## Exercise goal
Return, exactly and in full, the lines of the records below starting at the one with "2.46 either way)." and ending at the one with "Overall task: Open", and no other lines.

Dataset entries
□ □ □ □ □ □ □

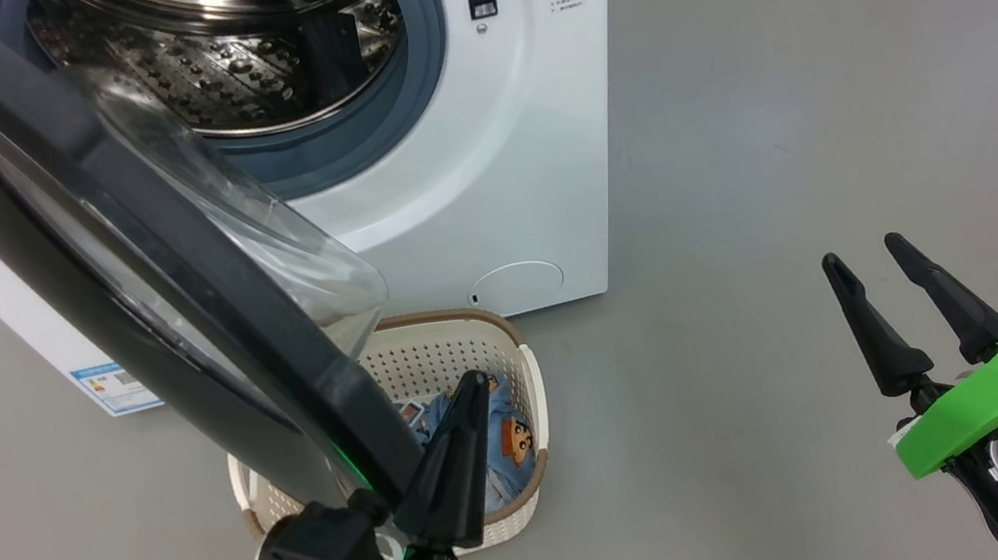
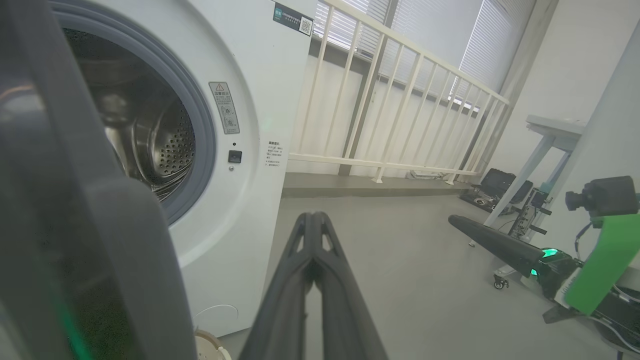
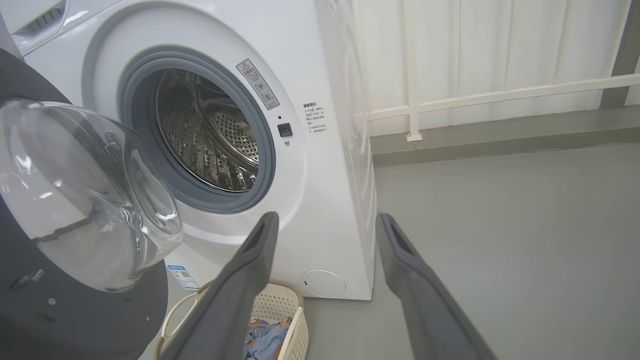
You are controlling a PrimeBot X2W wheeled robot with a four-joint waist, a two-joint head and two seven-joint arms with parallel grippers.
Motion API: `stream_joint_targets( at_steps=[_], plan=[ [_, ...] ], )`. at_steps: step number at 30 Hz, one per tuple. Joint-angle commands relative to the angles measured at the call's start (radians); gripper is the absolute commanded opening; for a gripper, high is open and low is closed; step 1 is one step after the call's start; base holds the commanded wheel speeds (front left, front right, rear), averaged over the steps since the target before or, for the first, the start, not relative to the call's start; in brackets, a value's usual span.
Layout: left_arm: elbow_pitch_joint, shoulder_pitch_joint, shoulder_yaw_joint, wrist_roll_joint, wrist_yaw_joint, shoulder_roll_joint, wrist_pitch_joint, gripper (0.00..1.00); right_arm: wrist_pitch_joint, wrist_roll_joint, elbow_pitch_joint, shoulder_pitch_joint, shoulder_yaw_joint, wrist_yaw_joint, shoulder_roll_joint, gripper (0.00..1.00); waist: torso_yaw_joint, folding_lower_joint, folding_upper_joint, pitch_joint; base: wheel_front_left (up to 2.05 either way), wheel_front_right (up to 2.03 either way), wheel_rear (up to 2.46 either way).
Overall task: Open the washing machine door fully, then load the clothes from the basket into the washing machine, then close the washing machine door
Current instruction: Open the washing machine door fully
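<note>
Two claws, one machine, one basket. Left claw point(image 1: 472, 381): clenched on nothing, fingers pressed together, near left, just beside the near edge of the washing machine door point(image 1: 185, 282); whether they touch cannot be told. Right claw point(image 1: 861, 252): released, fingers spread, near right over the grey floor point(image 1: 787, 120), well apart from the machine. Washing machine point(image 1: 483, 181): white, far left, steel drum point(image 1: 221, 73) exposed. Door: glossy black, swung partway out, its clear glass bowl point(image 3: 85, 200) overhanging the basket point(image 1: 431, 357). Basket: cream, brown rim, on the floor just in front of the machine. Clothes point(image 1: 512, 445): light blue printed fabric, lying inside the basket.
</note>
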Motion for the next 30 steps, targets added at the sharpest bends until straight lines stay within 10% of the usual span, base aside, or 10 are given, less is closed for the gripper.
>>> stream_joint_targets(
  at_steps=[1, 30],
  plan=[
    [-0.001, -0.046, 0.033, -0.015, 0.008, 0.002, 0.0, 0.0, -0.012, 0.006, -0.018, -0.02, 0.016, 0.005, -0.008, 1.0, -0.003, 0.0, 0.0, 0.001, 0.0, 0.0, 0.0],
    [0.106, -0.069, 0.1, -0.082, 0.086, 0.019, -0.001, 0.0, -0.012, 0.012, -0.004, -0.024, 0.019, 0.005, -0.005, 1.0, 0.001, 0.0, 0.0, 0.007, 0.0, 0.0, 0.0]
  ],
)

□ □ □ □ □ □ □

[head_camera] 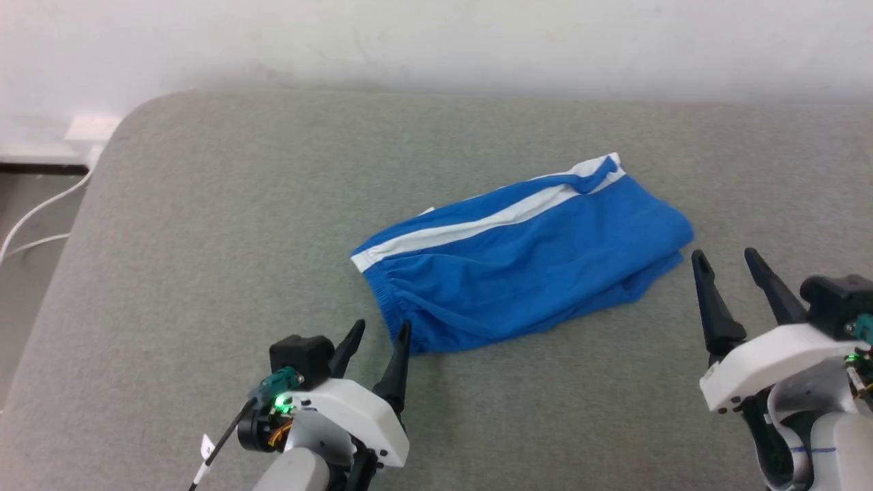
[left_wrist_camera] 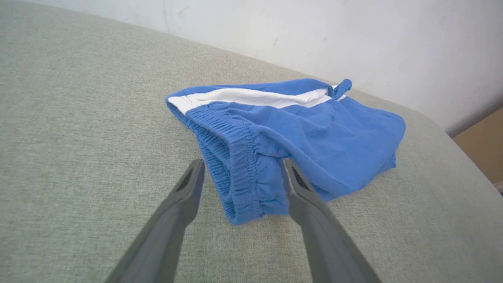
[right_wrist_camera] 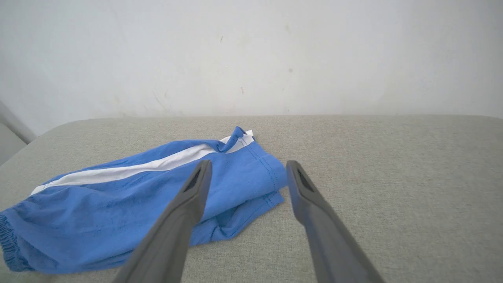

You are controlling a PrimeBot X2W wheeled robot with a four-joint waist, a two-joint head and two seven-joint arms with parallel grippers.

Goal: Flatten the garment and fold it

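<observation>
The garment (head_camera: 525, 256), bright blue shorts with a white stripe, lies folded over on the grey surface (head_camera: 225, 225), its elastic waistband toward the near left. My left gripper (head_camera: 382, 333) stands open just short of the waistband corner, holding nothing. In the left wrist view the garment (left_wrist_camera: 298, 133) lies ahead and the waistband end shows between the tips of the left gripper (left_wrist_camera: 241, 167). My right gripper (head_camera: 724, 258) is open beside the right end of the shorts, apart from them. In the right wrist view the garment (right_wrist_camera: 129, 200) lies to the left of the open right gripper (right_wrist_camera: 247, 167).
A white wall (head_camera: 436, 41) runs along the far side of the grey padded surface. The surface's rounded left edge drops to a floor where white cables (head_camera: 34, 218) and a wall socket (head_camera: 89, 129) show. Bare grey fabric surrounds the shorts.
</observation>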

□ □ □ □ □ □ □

## Exercise solution
Layout: left_arm: elbow_pitch_joint, shoulder_pitch_joint, shoulder_yaw_joint, wrist_roll_joint, wrist_yaw_joint, shoulder_roll_joint, wrist_pitch_joint, gripper (0.00..1.00); right_arm: wrist_pitch_joint, wrist_roll_joint, elbow_pitch_joint, shoulder_pitch_joint, shoulder_yaw_joint, wrist_yaw_joint, shoulder_roll_joint, gripper (0.00..1.00); waist: torso_yaw_joint, folding_lower_joint, folding_upper_joint, pitch_joint; base: wheel_front_left (up to 2.05 either way), wheel_front_right (up to 2.03 either way), wheel_rear (up to 2.46 either way).
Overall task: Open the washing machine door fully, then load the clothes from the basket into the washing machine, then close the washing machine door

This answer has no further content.